In the old-school Ford Crown Victoria patrol cars, officers do leave the engines running when inside a restaurant to grab a bite to eat or a home or business to take a report. Otherwise, their computers can run out of juice. And those computers – which officers use to receive calls, map out locations and run background checks on people and vehicles – can take minutes to fully reboot.

And, if Honk is being held up by a robber foolish enough to think he has a wad of cash in his pocket, he wants the officers there pronto with mapping and communications software in full roar.

In recent years, many agencies, including the Orange County Sheriff’s Department, have gone to LED emergency red-and-blue lights, which don’t strain the car battery as much and so online computers can suck some of that power when the car isn’t running. Those lights are much brighter, too.

Most of the sheriff’s 275 patrol cars have LEDs on their Ford Explorer black-and-whites, although there are some Crown Vics still in used, said Lindsey Casey, the fleet manager for the Orange County Sheriff’s Department, which patrols many communities, including Dana Point and San Clemente.

Casey said if the Ford Explorer and its computer system are new, the computer can be left on for an extended period without the engine on. But as the car and its computer system age, she said, they can’t handle leaving the computer on for a long time without the engine trotting along.

Deputies may choose when to leave the locked patrol cars’ engines running when stepping away from them.

Casey wanted to pass along that the Sheriff’s Department tries to reduce its carbon footprint, noting that the newer patrol cars have six cylinders instead of the Crown Vic’s eight, that detectives and administrators deploy four-cylinder cars and that the agency’s 1,000-strong fleet includes hybrids.

Q. California is finally going to state-issued temporary license plates in 2019. Will the remaining license-plate scofflaws be given citations, have their vehicles impounded, or both? What about criminal penalties for forged temporary plates?

– Paul Marsden, Garden Grove

A. Bye-bye to those paper dealership ads where license plates are to go.

Dealers won’t be able to let vehicles off of their lots without printing out special temporary licenses with unique numbers, which are difficult to fake, and person-to-person sales will require the new owner, if needed, to get plates from the Department of Motor Vehicles before hitting the streets, said Jaime Garza, a DMV spokesman. Bad guys can’t drive around with the dealer-ad paper plates, commit crimes and not get nabbed by surveillance cameras.

Toll roads, cities with red-light cameras and officers who can run the plates to see if the vehicle is wanted before approaching a motorist will benefit, Garza pointed out.

Producing a counterfeit temporary plate could win the loser a felony, according to the new bill, authored by Assemblyman Kevin Mullin, D-South San Francisco.

Getting pulled over when you should have legitimate plates hasn’t generally been painful.

“I’d say 95 percent of the time it’s going to be a fix-it ticket,” said Rafael Reynoso, a California Highway Patrol officer and spokesman based in San Juan Capistrano.

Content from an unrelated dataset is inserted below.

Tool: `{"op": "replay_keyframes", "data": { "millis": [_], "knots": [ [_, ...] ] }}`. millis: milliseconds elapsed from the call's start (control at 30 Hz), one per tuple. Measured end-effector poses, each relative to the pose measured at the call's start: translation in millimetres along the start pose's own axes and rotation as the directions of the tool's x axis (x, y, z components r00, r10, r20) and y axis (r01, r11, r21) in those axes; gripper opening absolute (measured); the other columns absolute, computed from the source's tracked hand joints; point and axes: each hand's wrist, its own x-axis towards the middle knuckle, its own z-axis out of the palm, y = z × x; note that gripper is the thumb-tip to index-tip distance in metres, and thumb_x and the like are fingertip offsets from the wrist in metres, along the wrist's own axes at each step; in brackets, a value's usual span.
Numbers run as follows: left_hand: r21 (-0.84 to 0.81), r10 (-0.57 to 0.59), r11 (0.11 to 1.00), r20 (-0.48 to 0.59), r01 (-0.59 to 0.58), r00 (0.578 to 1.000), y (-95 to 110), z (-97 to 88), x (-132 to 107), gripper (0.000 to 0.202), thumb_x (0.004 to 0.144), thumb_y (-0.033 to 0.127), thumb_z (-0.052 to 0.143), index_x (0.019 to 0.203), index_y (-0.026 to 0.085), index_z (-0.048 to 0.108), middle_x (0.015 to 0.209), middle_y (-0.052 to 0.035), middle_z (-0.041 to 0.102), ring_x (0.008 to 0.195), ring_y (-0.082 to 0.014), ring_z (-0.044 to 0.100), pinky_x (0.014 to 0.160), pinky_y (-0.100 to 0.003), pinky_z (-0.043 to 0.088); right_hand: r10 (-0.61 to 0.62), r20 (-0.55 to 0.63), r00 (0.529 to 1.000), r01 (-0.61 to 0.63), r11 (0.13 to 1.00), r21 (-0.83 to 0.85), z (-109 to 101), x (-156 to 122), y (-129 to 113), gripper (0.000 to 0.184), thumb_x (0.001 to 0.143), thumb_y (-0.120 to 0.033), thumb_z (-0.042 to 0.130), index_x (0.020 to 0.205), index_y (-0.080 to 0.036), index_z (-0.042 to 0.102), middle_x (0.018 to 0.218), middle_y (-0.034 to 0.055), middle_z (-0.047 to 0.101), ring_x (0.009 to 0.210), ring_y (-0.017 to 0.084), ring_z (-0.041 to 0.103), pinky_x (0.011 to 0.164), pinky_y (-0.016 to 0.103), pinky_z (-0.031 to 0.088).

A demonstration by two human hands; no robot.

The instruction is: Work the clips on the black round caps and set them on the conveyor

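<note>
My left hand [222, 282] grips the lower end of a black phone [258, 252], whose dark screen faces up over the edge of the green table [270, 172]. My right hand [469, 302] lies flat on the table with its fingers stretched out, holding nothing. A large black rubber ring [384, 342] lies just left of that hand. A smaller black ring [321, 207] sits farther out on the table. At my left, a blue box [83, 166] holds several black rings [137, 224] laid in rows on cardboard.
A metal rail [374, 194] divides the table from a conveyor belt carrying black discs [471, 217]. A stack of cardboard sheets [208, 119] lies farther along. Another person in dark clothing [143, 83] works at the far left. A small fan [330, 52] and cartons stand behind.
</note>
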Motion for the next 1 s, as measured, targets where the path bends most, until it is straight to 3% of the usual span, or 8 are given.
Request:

That requires the driver put plates on the car, get an officer to sign off on them, and pay at least a $25 court processing fee. Motorists could get a full-blown citation, but that often comes after blowing off a fix-it ticket or two in the past.

Frankly, Honk and his sources couldn’t figure out if the penalty for not having license plates increases next year. He will report back to Honkland on that one after he lassos an answer.